When you have followed someone's career and you have loved their work on things like The Simpsons, and by then we probably already started doing Stan [Against Evil]. I knew it was going to be great, and so there was no hesitation on my part when he asked me to be a part of it. I wasn't prepared for just how funny and crazy what he added to it would be, but it's this whole narration that's just spectacular. It's exactly the kind of the conversation that you would want to have. It does have a very MST3K feel. It's just a lot of observations that you're like, "Oh my God, that was so beautifully put." Like, "You've so beautifully captured how absurd this scene is without completely taking what's lovely about it out," if that makes sense.

No, it totally does. Just watching the movie, I can see how well it would translate to a live stage reading. It's such an organic transition. Have you done a lot of reading with the group for this? Because I know Dana had said they've done this before, but this will be the first time bringing it to Sleepy Hollow.

Janet Varney: Yeah, I've been lucky enough to be a part of each one. I've done it all the times that we've done it. There's nothing about it that becomes tiring. I laugh as hard every time. I'm always so excited to see what weird new thing someone will do who hasn't done it with us before, what they'll bring to their interpretation of these ridiculous characters.

Yeah, because you just want to laugh along with everyone else. Do you practice this beforehand, or do you just kind of all get together and go through the script? Is there any kind of rehearsal process?

Janet Varney: Not really. I think Dana just has faith that he's assembled a group of people who are—again, I'm sort of drawing conclusions here and perhaps putting words in his mouth, but I think for as much as we're all just a bunch of children, he thinks that we're grown-ups enough that we'll show up and do what's required of us and be good at it and be funny, and he knows how busy everybody always is, so there isn't a whole lot of rehearsal. It's really more just like him wanting to make sure that he has set it up so that the script notes make sense and that the parts are already highlighted so that somebody who is funny and great, as busy as they may be, can just show up, be handed a binder with a script in it, and go to town.

And I think that would actually benefit the performances, because you're kind of experiencing it for the first time, at least in a while with everyone else, so then it gets that reaction that the audience is probably having at the same time. Do you get any chance to do any improv in there?

Janet Varney: Yeah, there definitely is.
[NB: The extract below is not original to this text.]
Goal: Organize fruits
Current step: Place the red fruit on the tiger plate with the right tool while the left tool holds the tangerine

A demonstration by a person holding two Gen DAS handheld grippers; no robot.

I think it's inevitable that someone misses a line. I remember when we did it in San Francisco, I think the year before last, one of the times that we did it at Sketchfest, I was wearing a dress and my dress, it had some sort of lace or some kind of  crochet or something going on and it got caught in my binder. You sort of stay in the background seated until it's your time to go up to the mic and do your scenes with your teammates, and so I stood up and it became very clear immediately that I couldn't detach my binder from my dress.

And so while I was doing this scene, I think there was some light improv happening, while Scott Adsit frantically got down on his knees because it was the bottom of my skirt, which was like a knee-length dress, and was in front of the audience as I am standing dead center of the stage, he was trying frantically to unsnarl my dress, which became a whole bit unto itself because Scott is an amazing improviser. He's so damn funny that it turned into like a clowning act. It was like, "Oh, now we're French clowns because this thing has happened and instead of hiding it away, we're putting it front and center."

I think everybody who does the show is sort of game for that and is ready for that kind of thing at all times. There isn't going to be somebody who necessarily something happens that's unexpected—it's not like we would all wander off for five minutes and tell some other story, but I don't think we have anybody who would rap their finger on the page and be like, "It doesn't say that." So everybody's kind of ready to play.

Who do you play in the live reading?

Janet Varney: I play the sort of main gal, Paula Trench, which I can't believe I'm forgetting her character's name right now. Yes, yes, and just had a lot of stating the obvious or sort of saying that... She has a lot of lines that are very unfemininist, so I try to inject a little irony into those as I'm saying them. Yeah, it's a blast.

This kind of feels like a Stan Against Evil reunion because you're working with Jeffrey Combs and Scott Adsit and all these people that guest starred on Stan Against Evil, so it almost feels like Dana's getting the band back together. And then on top of that, you're going to Sleepy Hollow, and it's almost the 200th anniversary of "The Legend of Sleepy Hollow" story being published. Have you been to Sleepy Hollow before?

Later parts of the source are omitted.